[Stored dataset items]
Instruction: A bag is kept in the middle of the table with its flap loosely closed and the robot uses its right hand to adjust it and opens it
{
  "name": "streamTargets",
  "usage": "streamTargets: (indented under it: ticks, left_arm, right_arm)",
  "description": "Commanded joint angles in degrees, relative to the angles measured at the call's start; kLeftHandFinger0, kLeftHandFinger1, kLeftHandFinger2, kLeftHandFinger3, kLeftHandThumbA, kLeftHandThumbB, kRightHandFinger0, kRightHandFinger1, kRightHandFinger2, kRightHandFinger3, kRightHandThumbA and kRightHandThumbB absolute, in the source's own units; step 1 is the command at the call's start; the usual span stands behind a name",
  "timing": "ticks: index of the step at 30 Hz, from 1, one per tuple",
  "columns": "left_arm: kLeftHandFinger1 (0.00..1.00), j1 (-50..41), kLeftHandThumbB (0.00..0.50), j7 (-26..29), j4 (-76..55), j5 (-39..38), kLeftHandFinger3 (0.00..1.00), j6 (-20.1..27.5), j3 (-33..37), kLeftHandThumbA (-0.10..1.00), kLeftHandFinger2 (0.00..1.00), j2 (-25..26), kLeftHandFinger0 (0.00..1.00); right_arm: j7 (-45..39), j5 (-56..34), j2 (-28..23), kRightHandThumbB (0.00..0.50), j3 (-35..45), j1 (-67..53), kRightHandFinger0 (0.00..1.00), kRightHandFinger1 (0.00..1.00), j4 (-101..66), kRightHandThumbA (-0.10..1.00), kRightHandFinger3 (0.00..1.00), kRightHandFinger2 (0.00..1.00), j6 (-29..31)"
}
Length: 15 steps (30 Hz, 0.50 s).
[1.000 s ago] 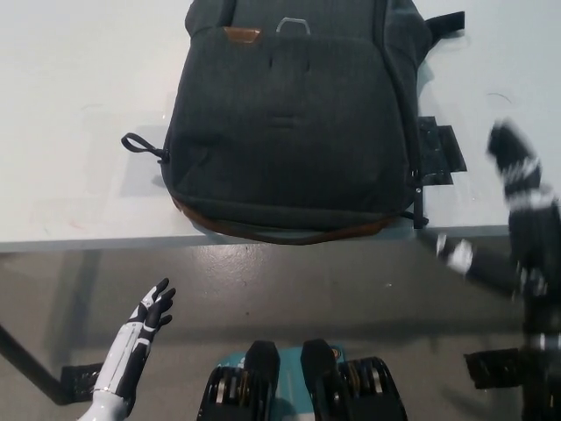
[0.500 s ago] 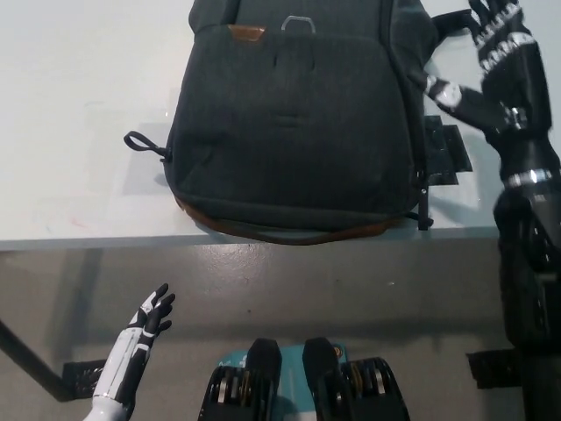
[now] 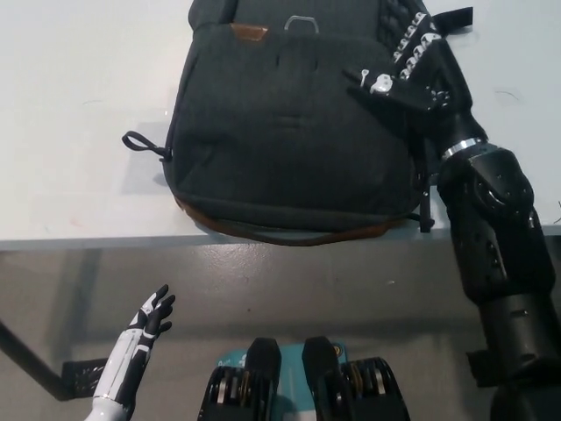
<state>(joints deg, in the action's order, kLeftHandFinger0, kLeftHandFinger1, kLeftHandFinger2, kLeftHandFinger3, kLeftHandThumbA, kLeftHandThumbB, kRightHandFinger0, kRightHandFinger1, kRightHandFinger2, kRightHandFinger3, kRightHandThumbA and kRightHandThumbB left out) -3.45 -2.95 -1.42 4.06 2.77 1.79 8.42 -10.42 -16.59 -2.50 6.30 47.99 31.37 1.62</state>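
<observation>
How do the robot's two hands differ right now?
The right hand is black and lies over the upper right part of the dark bag on the table; the left hand is white with dark fingers and hangs low, below the table edge, touching nothing. Both have their fingers spread open, holding nothing.

left hand (image 3: 151, 317): white forearm shell, black fingers with white segments, lower left.
right hand (image 3: 412, 74): black, silver knuckle studs; bulky arm, silver wrist ring.
</observation>
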Motion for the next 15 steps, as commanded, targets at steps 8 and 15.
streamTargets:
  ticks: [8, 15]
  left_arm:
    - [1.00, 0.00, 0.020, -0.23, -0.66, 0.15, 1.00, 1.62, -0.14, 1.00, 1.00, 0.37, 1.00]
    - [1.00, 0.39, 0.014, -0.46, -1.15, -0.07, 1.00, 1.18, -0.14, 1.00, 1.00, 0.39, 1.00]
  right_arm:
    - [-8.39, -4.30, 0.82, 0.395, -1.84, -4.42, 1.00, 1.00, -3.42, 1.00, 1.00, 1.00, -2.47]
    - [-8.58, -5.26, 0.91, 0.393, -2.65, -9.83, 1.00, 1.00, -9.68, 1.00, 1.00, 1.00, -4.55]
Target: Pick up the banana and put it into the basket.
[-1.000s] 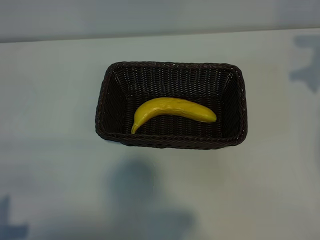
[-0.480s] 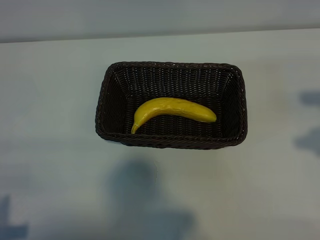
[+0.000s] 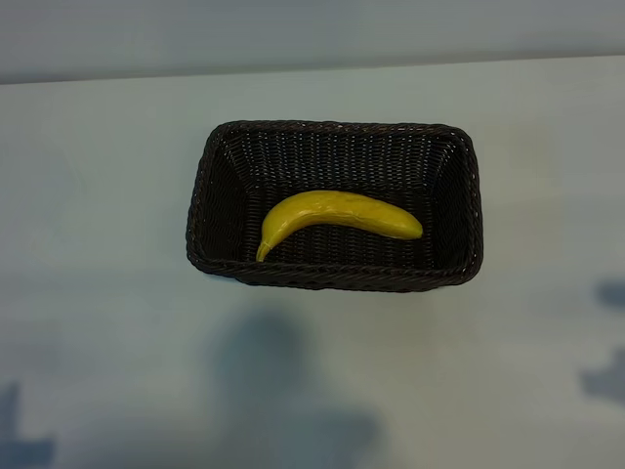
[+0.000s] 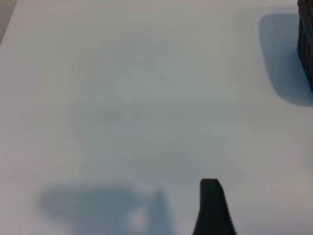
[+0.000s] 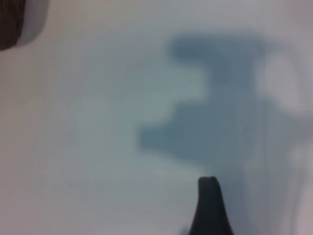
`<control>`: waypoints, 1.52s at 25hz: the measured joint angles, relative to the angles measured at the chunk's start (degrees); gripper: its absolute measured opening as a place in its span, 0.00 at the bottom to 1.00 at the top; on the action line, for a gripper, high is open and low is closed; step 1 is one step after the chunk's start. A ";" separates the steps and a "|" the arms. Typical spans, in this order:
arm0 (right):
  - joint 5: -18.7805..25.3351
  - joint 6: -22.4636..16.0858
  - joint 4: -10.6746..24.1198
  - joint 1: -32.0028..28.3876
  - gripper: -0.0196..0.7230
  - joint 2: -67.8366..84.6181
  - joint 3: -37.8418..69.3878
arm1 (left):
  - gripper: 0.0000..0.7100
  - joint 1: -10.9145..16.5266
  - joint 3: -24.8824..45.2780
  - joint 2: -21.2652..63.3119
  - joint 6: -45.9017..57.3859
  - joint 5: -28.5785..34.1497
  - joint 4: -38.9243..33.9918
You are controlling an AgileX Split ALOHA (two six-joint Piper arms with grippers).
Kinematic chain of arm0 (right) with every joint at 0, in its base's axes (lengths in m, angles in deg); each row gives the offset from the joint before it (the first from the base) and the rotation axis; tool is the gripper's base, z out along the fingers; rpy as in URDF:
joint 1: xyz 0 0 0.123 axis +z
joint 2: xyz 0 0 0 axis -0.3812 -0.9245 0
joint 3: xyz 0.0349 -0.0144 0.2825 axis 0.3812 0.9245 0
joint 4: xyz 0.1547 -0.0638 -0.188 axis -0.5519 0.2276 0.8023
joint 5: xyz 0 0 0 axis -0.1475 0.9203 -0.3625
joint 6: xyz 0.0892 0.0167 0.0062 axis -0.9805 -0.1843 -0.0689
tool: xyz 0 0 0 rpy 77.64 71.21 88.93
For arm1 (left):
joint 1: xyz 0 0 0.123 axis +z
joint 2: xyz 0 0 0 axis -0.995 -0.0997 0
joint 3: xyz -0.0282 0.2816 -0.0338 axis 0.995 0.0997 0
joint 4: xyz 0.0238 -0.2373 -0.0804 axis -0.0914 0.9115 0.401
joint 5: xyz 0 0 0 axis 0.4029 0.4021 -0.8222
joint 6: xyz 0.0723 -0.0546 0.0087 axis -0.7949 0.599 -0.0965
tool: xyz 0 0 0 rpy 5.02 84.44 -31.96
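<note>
The yellow banana (image 3: 337, 217) lies curved on the floor of the dark brown wicker basket (image 3: 332, 278), stem end toward the left. The basket stands in the middle of the pale table. Neither arm shows in the exterior view. In the left wrist view my left gripper (image 4: 158, 215) hangs open over bare table, one dark finger (image 4: 211, 208) showing and the basket's edge (image 4: 306, 44) far off. My right gripper (image 5: 158, 215) is also open over bare table, one finger (image 5: 209, 208) visible, a basket corner (image 5: 12, 22) at the frame's edge. Nothing is held.
The pale table (image 3: 107, 322) spreads on all sides of the basket. Soft arm shadows (image 3: 610, 366) fall at the right edge and near the front. The table's far edge (image 3: 312, 66) runs behind the basket.
The shadow at the right edge of the exterior view has slid from beside the basket's far end toward the near side. Banana and basket have not moved.
</note>
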State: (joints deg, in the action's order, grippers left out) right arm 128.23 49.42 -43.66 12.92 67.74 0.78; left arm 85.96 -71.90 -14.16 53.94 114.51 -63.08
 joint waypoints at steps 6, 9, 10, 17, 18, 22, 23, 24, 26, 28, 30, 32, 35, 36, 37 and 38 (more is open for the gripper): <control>-2.32 -1.95 0.49 0.00 0.72 10.65 2.86 | 0.72 0.00 0.00 0.00 0.00 0.00 -0.04; -2.45 -2.01 0.88 0.00 0.72 15.27 2.86 | 0.72 0.00 0.00 0.00 0.00 0.00 -0.04; -2.45 -2.06 0.93 0.00 0.72 16.47 2.86 | 0.72 0.00 0.00 0.00 0.00 0.00 -0.04; -2.40 -2.06 0.93 0.00 0.72 22.43 2.86 | 0.72 0.00 0.00 0.00 0.00 -0.04 -0.04; -2.40 -2.06 0.93 0.06 0.72 22.43 2.86 | 0.72 0.00 0.00 0.00 0.00 -0.04 -0.04; -2.45 -2.39 0.93 1.51 0.72 22.43 2.86 | 0.72 0.00 0.00 0.00 0.00 -0.04 -0.04; -2.45 -2.39 0.93 1.89 0.72 22.43 2.86 | 0.72 0.00 0.00 0.00 0.00 -0.04 -0.04; -2.45 -2.39 0.93 2.02 0.72 22.43 2.86 | 0.72 0.00 0.00 0.00 0.00 -0.04 -0.04; -2.45 -2.42 0.93 2.14 0.72 22.43 2.86 | 0.72 0.00 0.00 0.00 0.00 -0.04 -0.04; -2.45 -2.42 0.93 2.14 0.72 22.43 2.86 | 0.72 0.00 0.00 0.00 0.00 -0.04 -0.04; -2.45 -2.46 0.93 2.14 0.72 22.43 2.86 | 0.72 0.00 0.00 0.00 0.00 -0.04 -0.04; -2.45 -2.46 0.93 2.14 0.72 22.43 2.86 | 0.72 0.00 0.00 0.00 0.00 -0.04 -0.04; -2.45 -2.46 0.93 2.14 0.72 22.43 2.86 | 0.72 0.00 0.00 0.00 0.00 -0.04 -0.04; -2.45 -2.46 0.93 2.14 0.72 22.43 2.86 | 0.72 0.00 0.00 0.00 0.00 -0.04 -0.04; -2.45 -2.46 0.93 2.14 0.72 22.43 2.86 | 0.72 0.00 0.00 0.00 0.00 -0.04 -0.04; -2.45 -2.46 0.93 2.14 0.72 22.43 2.86 | 0.72 0.00 0.00 0.00 0.00 -0.04 -0.04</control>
State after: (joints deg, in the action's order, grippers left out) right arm 125.78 46.96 -42.73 15.06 90.18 3.63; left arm 85.96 -71.90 -14.16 53.94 114.46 -63.12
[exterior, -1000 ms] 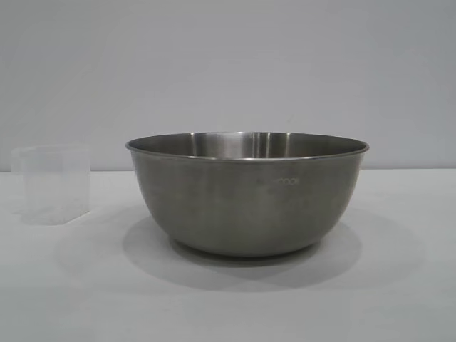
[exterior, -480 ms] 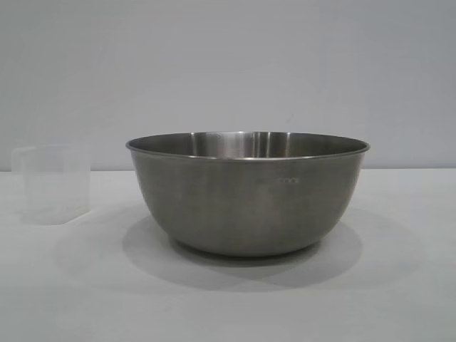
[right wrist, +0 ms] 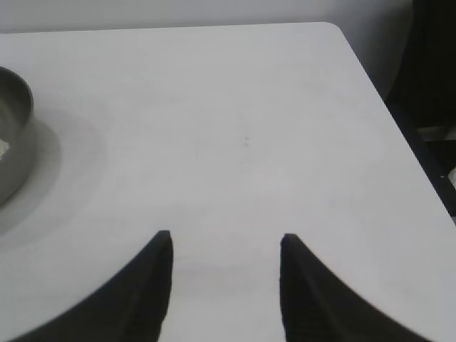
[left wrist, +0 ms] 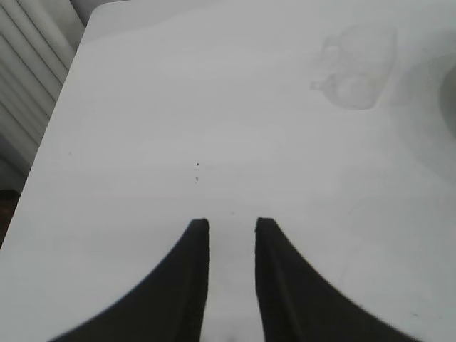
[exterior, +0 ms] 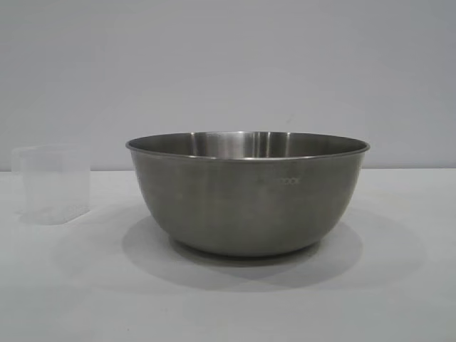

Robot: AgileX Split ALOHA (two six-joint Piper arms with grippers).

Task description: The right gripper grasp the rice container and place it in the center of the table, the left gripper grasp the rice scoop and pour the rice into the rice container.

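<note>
Level exterior view near rice container, wrist views overhead, perhaps sharing table

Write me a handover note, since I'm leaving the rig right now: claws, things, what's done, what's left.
Left claw: open, empty, over bare table, away from the rice scoop.
Right claw: open, empty, off to the side of the rice container.
Container stands upright mid-table; scoop upright beside it, apart, on the left arm's side.
Done: container looks centred, neither thing held.
Left: grasp scoop, pour rice into container. Rice in the scoop can't be made out.
</note>
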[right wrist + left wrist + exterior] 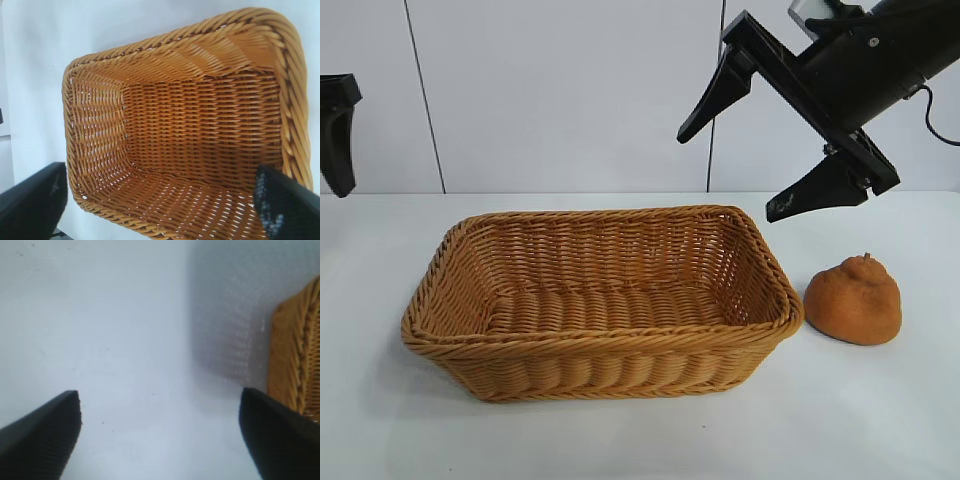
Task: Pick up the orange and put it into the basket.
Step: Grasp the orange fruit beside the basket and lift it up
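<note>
Risk-wise, I'd guess the right pincer (775, 165), hanging wide open and empty high over the far right corner of the basket (600, 345), could clip the braided rim on its way down, since the orange (853, 300) sits on the counter (880, 420) just beside that right end. Fruit's lumpy, rough and knobbed on top, so it might roll or slip. Left pincer (160, 432) is parked far left, open too.
</note>
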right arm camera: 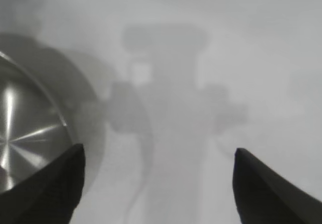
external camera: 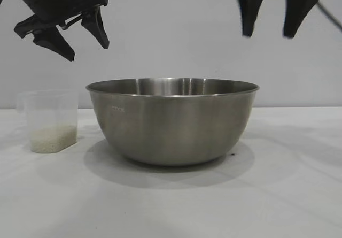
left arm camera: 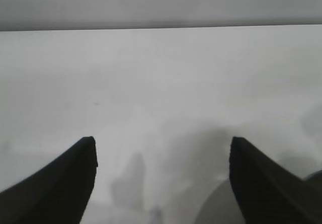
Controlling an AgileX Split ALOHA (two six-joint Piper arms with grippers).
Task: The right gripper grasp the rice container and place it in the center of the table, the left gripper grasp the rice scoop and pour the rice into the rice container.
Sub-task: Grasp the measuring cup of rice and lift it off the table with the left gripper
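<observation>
- From the outside camera, you see the big round shiny steel rice container (external camera: 172, 121) standing upright on the flat white table (external camera: 288, 195), about in the middle.
- Nothing touches the bowl. You can see faint letters on its side.
- Just beside the bowl, on the left arm's side, you see the rice scoop (external camera: 51, 120), a small frosted see-through plastic cup. It stands upright on the table, apart from the bowl.
- The rice (external camera: 52, 138), a small heap of fine white grains, lies in the bottom of that cup.
- Your left gripper (external camera: 85, 40), a black claw with two pointed fingers, hangs in the air above the cup, well apart from it. It is tilted, its fingers are spread wide, and it holds nothing.
- Your right gripper (external camera: 270, 32), the other black claw, hangs high above the bowl's rim on the right arm's side. Its two fingers point straight down, spread apart, with nothing between them.
- From the left wrist camera, you see the left gripper (left arm camera: 162, 156) with its two dark fingertips far apart and only bare white table (left arm camera: 161, 83) between them.
- From the right wrist camera, you see the right gripper (right arm camera: 158, 166) with its fingertips wide apart too. Between them lies white table (right arm camera: 271, 58) with the arm's own grey shadow on it.
- The steel bowl (right arm camera: 30, 128) shows at the edge of this view, off to one side of the fingers and not between them.
</observation>
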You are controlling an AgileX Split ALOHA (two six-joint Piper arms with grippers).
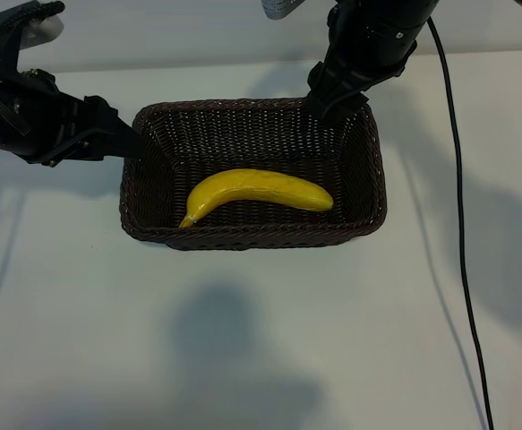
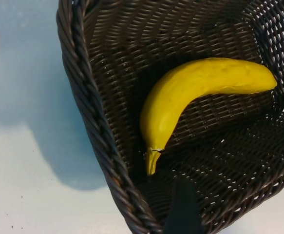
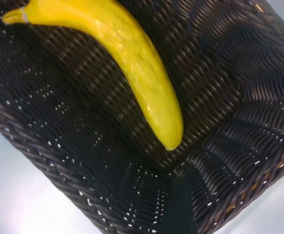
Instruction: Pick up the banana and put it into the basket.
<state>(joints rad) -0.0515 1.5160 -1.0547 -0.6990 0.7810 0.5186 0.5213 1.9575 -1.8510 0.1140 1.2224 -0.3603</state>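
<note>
The yellow banana [image 1: 261, 193] lies flat on the floor of the dark brown wicker basket [image 1: 243, 237], its stem toward the front left corner. My left gripper [image 1: 133, 141] is at the basket's left rim, open and holding nothing; one dark finger [image 2: 183, 209] reaches in over the wall, short of the banana's [image 2: 200, 92] stem. My right gripper [image 1: 330, 100] hangs over the back right corner, also open and empty. Its dark finger [image 3: 180, 209] is just inside the basket wall [image 3: 34, 146], apart from the blunt end of the banana [image 3: 132, 63].
A black cable [image 1: 457, 197] runs down the right side of the white table [image 1: 243, 340]. The basket stands at the middle of the table, with bare tabletop in front of it and to both sides.
</note>
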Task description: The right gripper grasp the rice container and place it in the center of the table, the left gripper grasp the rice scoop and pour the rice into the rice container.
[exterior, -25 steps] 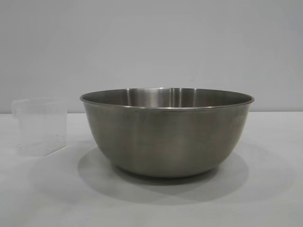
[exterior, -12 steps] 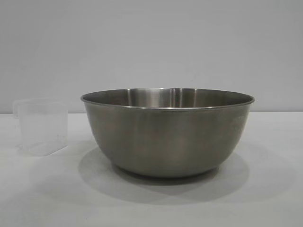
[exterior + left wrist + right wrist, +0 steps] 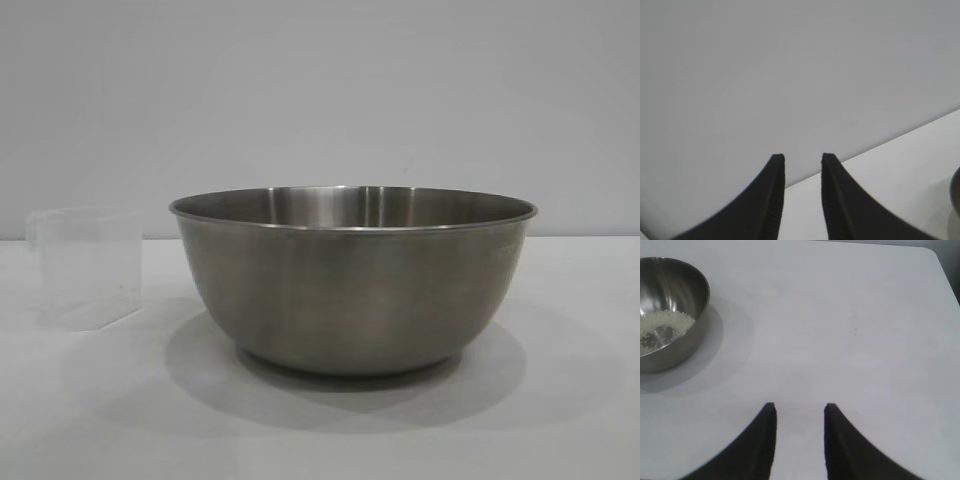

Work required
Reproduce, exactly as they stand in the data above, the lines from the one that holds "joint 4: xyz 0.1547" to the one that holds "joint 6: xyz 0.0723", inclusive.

Exercise result
joint 4: xyz 0.1547 -0.0638 -0.188 axis -0.5519 0.2276 0.8023
joint 5: xyz 0 0 0 axis -0.1475 0.9203 -0.3625
joint 6: xyz 0.0892 0.0167 0.0062 axis -0.9805 -0.1843 -0.0689
tool: xyz 0 0 0 rpy 77.64 71.21 88.93
For arm1 (left):
joint 1: xyz 0 0 0.123 axis +z
joint 2: xyz 0 0 0 axis -0.995 -0.0997 0
joint 3: xyz -0.0282 0.2816 -0.0338 axis 0.995 0.0997 0
joint 4: xyz 0.0238 -0.2373 -0.0804 axis -0.0914 0.9115 0.401
joint 5: xyz 0 0 0 axis 0.4029 0.4021 -0.8222
joint 6: xyz 0.0723 -0.0546 0.0087 axis -0.7949 0.599 -0.0965

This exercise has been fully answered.